Michiko Kakutani in The Guardian:
In novels spanning several hundred years of history, Toni Morrison used her historical imagination and her remarkable gifts of language to chronicle the horrors of slavery and Jim Crow, and their continuing fallout on the everyday lives of black Americans. Violent, heart-wrenching events occur in her fiction: a runaway slave named Sethe cuts the throat of her baby daughter with a handsaw to spare her the fate she suffered herself as a slave (Beloved); a cosmetics salesman hunts down his lover and shoots her dead (Jazz); a woman pours kerosene on her drug-addicted son and sets him on fire (Sula). Such horrifying events are acts of desperation that can be comprehended only in the context of the earlier tragedies these characters or their families have suffered. In fact, if there is one insistent theme in Morrison’s novels, it’s the ways in which the past inexorably shapes the present, erasing innocence, cutting off options of escape, and warping relationships between women and men, parents and children.

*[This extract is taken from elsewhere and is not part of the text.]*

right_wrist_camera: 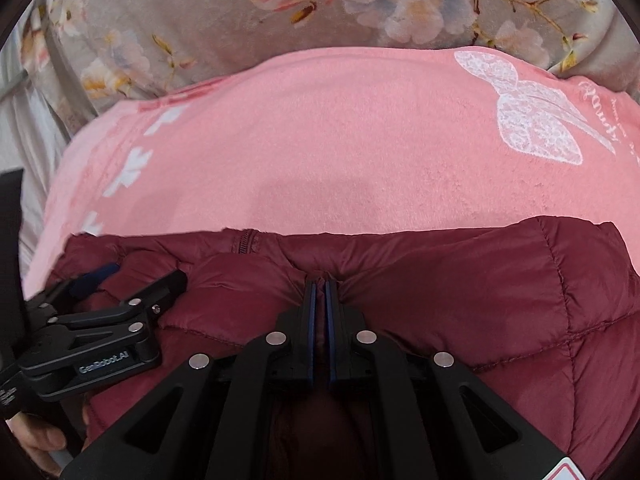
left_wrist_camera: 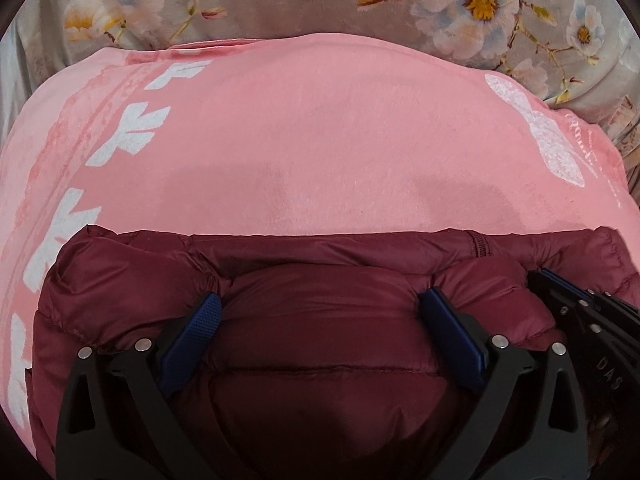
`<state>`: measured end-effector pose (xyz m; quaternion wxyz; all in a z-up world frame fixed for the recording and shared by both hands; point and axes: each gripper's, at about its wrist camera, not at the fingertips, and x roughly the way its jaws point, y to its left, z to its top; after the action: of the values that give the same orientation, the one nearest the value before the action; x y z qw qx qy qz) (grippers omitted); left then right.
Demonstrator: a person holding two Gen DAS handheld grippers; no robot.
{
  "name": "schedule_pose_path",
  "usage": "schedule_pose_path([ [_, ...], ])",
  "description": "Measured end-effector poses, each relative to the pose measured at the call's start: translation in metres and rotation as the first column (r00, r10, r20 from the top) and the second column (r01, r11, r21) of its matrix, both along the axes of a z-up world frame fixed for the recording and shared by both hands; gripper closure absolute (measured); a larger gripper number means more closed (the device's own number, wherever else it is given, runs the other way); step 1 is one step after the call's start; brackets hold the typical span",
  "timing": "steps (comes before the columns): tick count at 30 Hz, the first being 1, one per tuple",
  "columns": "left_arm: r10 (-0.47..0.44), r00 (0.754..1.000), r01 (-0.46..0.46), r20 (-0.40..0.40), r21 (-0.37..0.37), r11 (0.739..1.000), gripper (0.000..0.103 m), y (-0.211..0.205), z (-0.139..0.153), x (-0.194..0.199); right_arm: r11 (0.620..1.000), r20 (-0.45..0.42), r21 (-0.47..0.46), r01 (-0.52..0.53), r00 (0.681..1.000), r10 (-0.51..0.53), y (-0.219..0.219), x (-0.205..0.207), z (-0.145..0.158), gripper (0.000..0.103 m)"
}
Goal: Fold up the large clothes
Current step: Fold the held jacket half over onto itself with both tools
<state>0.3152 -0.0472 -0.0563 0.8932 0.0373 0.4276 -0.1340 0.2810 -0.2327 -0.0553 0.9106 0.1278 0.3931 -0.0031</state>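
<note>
Item: maroon puffer jacket point(left_wrist_camera: 320, 320), lying on my pink blanket point(left_wrist_camera: 320, 140), far edge running left to right. My right gripper point(right_wrist_camera: 320, 292) pinches that edge; my left gripper point(left_wrist_camera: 320, 312) straddles it, spread wide (both equally near).

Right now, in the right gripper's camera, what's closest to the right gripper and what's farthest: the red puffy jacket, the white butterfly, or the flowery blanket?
1. Red puffy jacket: pinched in the right gripper, so nearest.
2. White butterfly: printed on the pink blanket, ahead and to the right.
3. Flowery blanket: beyond the pink one, at the top, farthest.
</note>
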Motion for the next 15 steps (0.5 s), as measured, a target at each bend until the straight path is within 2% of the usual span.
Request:
schedule_pose_path([
  [3, -0.002, 1.0, 0.004, 0.024, -0.088, 0.996, 0.006, 0.033, 0.028, -0.012, 0.998, 0.084, 0.023, 0.064, 0.994, -0.066, -0.024, -0.031, 0.034, 0.099],
  [5, 0.041, 0.998, -0.036, 0.05, -0.105, 0.994, 0.005, 0.056, 0.045, -0.016, 0.99, 0.128, -0.043, 0.137, 0.983, -0.131, -0.045, -0.049, 0.055, 0.095],
  [7, 0.102, 0.993, -0.096, 0.055, -0.111, 0.989, 0.005, 0.081, 0.053, -0.011, 0.966, 0.099, -0.123, 0.226, 0.972, -0.215, -0.071, -0.055, 0.057, 0.094],
  [9, 0.17, 0.985, -0.166, 0.033, -0.098, 0.981, 0.005, 0.101, 0.048, 0.0, 0.955, 0.037, -0.11, 0.276, 0.961, -0.274, -0.097, -0.056, 0.042, 0.092],
  [11, 0.218, 0.974, -0.223, -0.052, -0.103, 0.969, 0.006, 0.118, 0.025, 0.015, 0.949, -0.013, -0.072, 0.309, 0.951, -0.31, -0.115, -0.057, 0.024, 0.092],
  [13, 0.237, 0.965, -0.249, -0.111, -0.118, 0.961, 0.006, 0.126, 0.004, 0.019, 0.944, -0.025, -0.041, 0.326, 0.944, -0.328, -0.122, -0.059, 0.012, 0.094],
  [14, 0.24, 0.963, -0.257, -0.123, -0.139, 0.956, 0.005, 0.128, -0.003, 0.019, 0.942, -0.027, -0.03, 0.333, 0.942, -0.334, -0.124, -0.059, 0.009, 0.094],
  [15, 0.243, 0.965, -0.256, -0.099, -0.156, 0.954, 0.005, 0.129, -0.002, 0.016, 0.942, -0.029, -0.026, 0.336, 0.941, -0.337, -0.125, -0.059, 0.006, 0.095],
])
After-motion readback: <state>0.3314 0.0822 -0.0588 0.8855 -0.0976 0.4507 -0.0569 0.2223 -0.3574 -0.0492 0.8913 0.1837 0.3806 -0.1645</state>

As in William Faulkner’s work, the past is never dead for Morrison’s people – it’s not even past. Faulkner was clearly an influence on Morrison’s writing, as were Ralph Ellison, Virginia Woolf, Gabriel García Márquez and African American folklore. But Morrison forged from such disparate sources a voice that was all her own – fierce, poetic and Proustian in its ability to fuse time present and time past.
Her 1987 masterpiece Beloved created a harrowing portrait of slavery that possesses all the resonance of a classical myth, while remaining grounded in the awful particulars of American history.
More here.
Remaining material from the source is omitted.